Created on 2012-06-06 08:11 by sandro.tosi, last changed 2022-04-11 14:57 by admin. This issue is now closed.

Files
File name Uploaded Description Edit
smtplib.patch zvyn, 2014-03-03 19:57 Implements new member functions for each auth-method in SMTP. review
smtplibAuthobj.patch zvyn, 2014-03-04 19:33 add support for arbitrary auth methods via authenticate(..., authobject) review
smtplib_auth.patch zvyn, 2014-05-28 22:25 review
smtplib_auth_060614.patch zvyn, 2014-06-06 14:49 review
smtplib_auth.patch r.david.murray, 2014-07-03 18:55 review
15014-auth-init-resp.diff barry, 2015-07-07 17:35 review
Messages (30)
msg162396 - (view) Author: Sandro Tosi (sandro.tosi) * (Python committer) Date: 2012-06-06 08:11
Hello,
I'm writing some tests from an MTA, and so I'm using smtplib. Sadly the login() method doesn't allow to choose the auth method to use (but it's selected from a static list compared with what's advertized from the MTA) while it would be useful to be able to choose the AUTH method to use.
msg162407 - (view) Author: R. David Murray (r.david.murray) * (Python committer) Date: 2012-06-06 13:01
Yes, this is a need I also ran into, but hadn't gotten around to submitting a bug for.  If we are going to do this, though, I think we should do it right and add the ability to support arbitrary login methods.  An example of one way to do this is the imaplib authobj protocol.  

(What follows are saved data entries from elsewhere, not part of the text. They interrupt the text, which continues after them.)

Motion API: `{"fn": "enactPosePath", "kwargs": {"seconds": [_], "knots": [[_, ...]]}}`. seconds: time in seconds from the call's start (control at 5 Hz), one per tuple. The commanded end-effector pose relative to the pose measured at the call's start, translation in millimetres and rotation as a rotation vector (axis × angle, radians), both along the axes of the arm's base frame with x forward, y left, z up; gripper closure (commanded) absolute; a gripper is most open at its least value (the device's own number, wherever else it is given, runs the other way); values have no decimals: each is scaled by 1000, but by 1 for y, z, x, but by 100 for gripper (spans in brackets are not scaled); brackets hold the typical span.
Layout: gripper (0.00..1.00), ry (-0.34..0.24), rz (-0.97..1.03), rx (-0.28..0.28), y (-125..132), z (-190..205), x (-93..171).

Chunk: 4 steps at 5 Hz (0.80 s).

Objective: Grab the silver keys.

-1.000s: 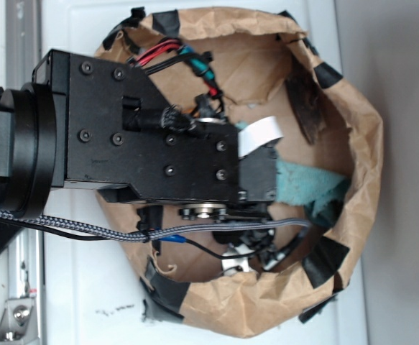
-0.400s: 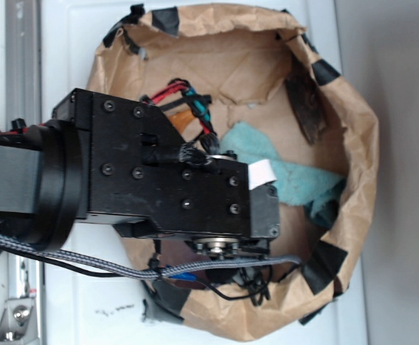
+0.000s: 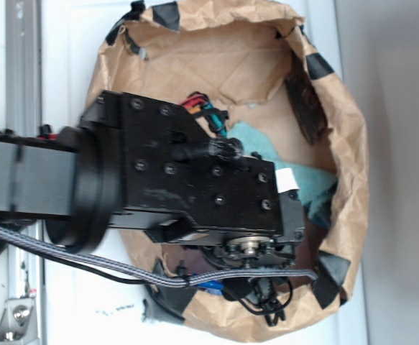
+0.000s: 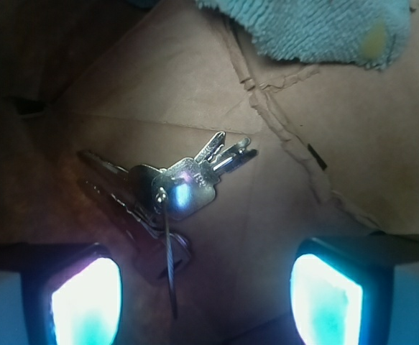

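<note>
The keys (image 4: 172, 192) lie ungrabbed on brown paper (image 4: 295, 129), at 10 o'clock from the pincer (image 4: 205, 298) midpoint. Its open jaws hold nothing; descent and closing remain.

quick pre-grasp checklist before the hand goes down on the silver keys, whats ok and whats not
1. Silver keys in sight: ok in the wrist view, lying on the brown paper floor; in the exterior view the arm hides them.
2. Hand open: ok, both fingertips stand apart with a gap between them.
3. Keys centred between the fingertips: not ok, the bunch sits toward the left fingertip in the wrist image.
4. Teal cloth out of the way: ok, it lies at the top edge, apart from the keys.
5. Height above the keys: cannot tell.
6. Clearance from the paper bag wall: cannot tell, the arm covers that side.
</note>
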State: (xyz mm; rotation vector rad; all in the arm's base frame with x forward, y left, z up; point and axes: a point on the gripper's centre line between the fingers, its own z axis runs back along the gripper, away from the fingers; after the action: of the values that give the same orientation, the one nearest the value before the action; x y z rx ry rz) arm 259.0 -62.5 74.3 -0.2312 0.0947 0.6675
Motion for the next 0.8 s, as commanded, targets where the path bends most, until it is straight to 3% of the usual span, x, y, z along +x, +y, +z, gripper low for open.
{"fn": "enactPosePath", "kwargs": {"seconds": [0.0,0.2,0.4,0.6], "knots": [[0,-10,-55,-22,-25,-10,15],[0,35,-131,-13,-26,-20,10],[100,79,-136,-4,-22,-27,10],[100,90,-130,-12,-19,-27,14]]}}
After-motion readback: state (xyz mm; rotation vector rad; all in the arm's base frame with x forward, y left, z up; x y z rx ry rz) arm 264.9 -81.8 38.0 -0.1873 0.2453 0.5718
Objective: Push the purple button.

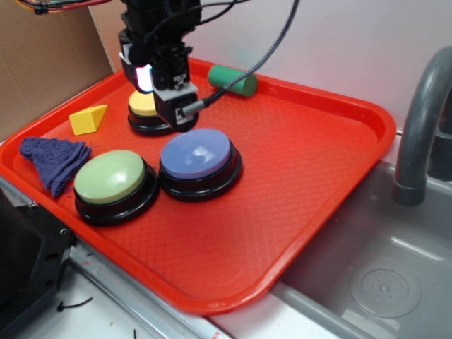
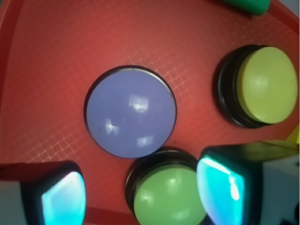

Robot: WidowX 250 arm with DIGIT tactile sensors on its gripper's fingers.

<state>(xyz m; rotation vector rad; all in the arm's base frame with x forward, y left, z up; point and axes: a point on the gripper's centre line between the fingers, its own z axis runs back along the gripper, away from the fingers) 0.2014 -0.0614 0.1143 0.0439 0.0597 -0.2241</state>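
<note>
Exterior view: the tool (image 1: 175, 106) hangs above the red tray (image 1: 318, 162), over the yellow button (image 1: 143, 106) at the tray's back. The purple button (image 1: 199, 159) sits near the tray's middle, touching or just beside the green button (image 1: 113, 180), and lies forward and to the right of the tool as this camera sees it. Wrist view: the purple dome (image 2: 131, 112) lies ahead of the two glowing fingertips (image 2: 63, 199), which stand well apart with nothing between them. Judged from this, the tool must travel forward, then descend.
</note>
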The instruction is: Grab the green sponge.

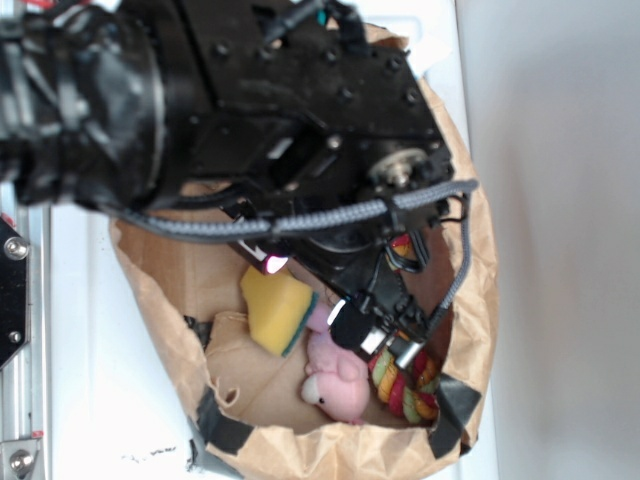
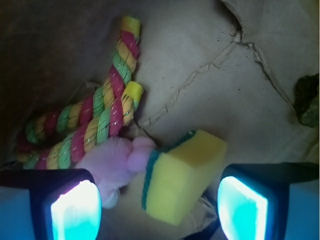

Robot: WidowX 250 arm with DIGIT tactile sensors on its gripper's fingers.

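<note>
Inside a crumpled brown paper bag [image 1: 180,290], taped at its corners, lie 3 soft items, beneath the black WidowX arm [image 1: 250,110] that fills the upper part of the exterior view. Largest of the 3 is the red-yellow-green braided rope [image 2: 95,120], curled at the far side; next the pink plush pig [image 2: 112,162]; smallest, the green sponge [image 2: 180,175], tilted on edge, yellow foam facing the wrist camera, green scouring layer on its left face and touching the pig. The gripper [image 2: 159,207] hangs above the sponge with its jaws apart; in the wrist view the sponge sits between the 2 lit pads [image 2: 76,210], nearer the right one. Judged step: final approach, nothing yet grasped. Next move likely calls for a straight descent, then closing across the sponge's faces while keeping the left pad off the pig.
</note>
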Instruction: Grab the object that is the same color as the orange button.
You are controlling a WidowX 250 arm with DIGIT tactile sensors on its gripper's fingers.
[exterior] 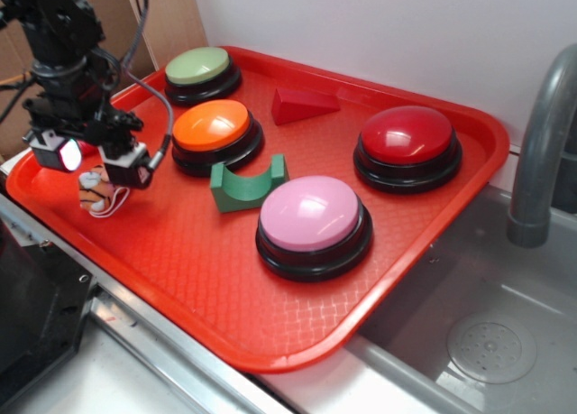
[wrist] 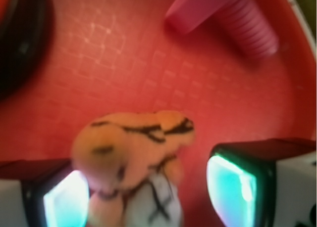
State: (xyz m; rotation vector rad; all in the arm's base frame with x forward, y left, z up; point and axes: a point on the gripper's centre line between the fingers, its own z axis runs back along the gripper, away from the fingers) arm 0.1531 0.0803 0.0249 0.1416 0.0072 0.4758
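1. Gripper (wrist: pixel 148 187) jaws stand apart, straddling the plush tiger (wrist: pixel 131 158) on the red tray (exterior: pixel 270 324), left pad touching it.
2. Wrist view alone shows a pink screw (wrist: pixel 223 19) beyond.
3. Exterior view alone shows the orange button (exterior: pixel 215 130) nearby.

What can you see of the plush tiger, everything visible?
The plush tiger is a small soft toy, orange with black stripes and a white face or belly patch low in the wrist view. It lies on the red tray near its left edge, with a thin white loop trailing beside it in the exterior view. It sits between the open fingers of the gripper; the left pad looks close to or touching it, the right one apart. Blur hides finer details.
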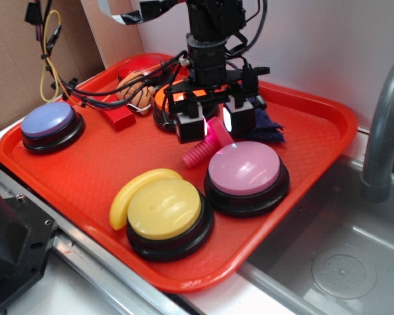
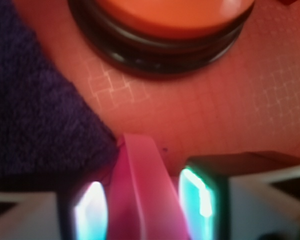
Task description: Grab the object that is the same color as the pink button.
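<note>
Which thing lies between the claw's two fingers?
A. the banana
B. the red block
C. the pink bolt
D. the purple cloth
C. In the wrist view the pink bolt sits between the two fingers of the claw, and the exterior view shows its head there too, with the banana and red block well apart and the purple cloth off to one side.

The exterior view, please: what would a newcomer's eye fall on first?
Probably the hand at the middle of the red tray, its fingers either side of the head of the bright pink bolt. Next, the big dome buttons: the pink button beside the bolt, the yellow button nearer the front.
</note>
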`<state>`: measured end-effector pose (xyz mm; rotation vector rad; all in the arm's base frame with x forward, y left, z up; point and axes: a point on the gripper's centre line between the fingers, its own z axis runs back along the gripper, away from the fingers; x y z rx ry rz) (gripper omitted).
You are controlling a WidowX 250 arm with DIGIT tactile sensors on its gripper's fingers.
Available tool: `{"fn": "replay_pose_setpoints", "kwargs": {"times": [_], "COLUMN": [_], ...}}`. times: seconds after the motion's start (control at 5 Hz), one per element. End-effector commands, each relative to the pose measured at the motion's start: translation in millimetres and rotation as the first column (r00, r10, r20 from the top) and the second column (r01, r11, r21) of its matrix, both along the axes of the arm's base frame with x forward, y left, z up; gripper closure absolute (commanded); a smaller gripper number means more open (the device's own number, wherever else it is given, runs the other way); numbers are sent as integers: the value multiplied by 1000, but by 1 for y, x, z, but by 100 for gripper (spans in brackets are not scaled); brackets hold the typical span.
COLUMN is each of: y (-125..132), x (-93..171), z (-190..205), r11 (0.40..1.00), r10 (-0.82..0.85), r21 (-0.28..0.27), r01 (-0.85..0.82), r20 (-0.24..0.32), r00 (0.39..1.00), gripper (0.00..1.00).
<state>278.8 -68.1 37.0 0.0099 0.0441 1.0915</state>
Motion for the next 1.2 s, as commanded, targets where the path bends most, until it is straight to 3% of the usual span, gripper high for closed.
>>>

As things are, I wound up implementing XYMCOOKIE login using the even-more-primitive-than-SMTP-cmd-level operation 'do_cmd'.
msg212663 - (view) Author: Milan Oberkirch (zvyn) * Date: 2014-03-03 19:57
I implemented one approach to solve this by writing new member functions for each method (see the patch attached). Bonus: It does not change the usage of login() in any way (which uses the new functions internally).
Another option would be to make those functions private/put them into login() and provide an optional keyarg. Or auth objects, but as far as I can see only 3 methods are relevant so it might be an overkill?

So that's the easy way to fix it, would be glad if it helps!
msg212667 - (view) Author: R. David Murray (r.david.murray) * (Python committer) Date: 2014-03-03 20:33
There is a lot of repeated code in those methods, which becomes a maintenance burden.  That is one reason the imaplib authobj approach seems interesting to me.  Also, going the authobj route would mean imaplib and smptlib had a consistent interface for this, and consistency is good where it makes sense.
msg212668 - (view) Author: R. David Murray (r.david.murray) * (Python committer) Date: 2014-03-03 20:35
Oh, sorry.  I meant to start out that message by saying, thanks for the patch.  Your idea is indeed interesting from the standpoint of not needing to change the rest of the API, but....and then the rest of my message.

In other words, I appreciate your work and your approach, but I think the reasons I outline argue for a different approach.
msg212720 - (view) Author: Milan Oberkirch (zvyn) * Date: 2014-03-04 13:51
I looked into imaplib a bit to see how the problem is solved there; what I observed:
- login() does 'PLAIN' only (and does not use authobj but smtplib would)
- there exists an extra function login_cram_md5() for 'CRAM-MD5'

So I guess the right way to do it would be to write an authenticate() method as in imaplib and use it in new member functions of the form login_[method](). In contrast to imaplib login() could still be used to probe through the three main methods (to avoid breaking backward compatibility).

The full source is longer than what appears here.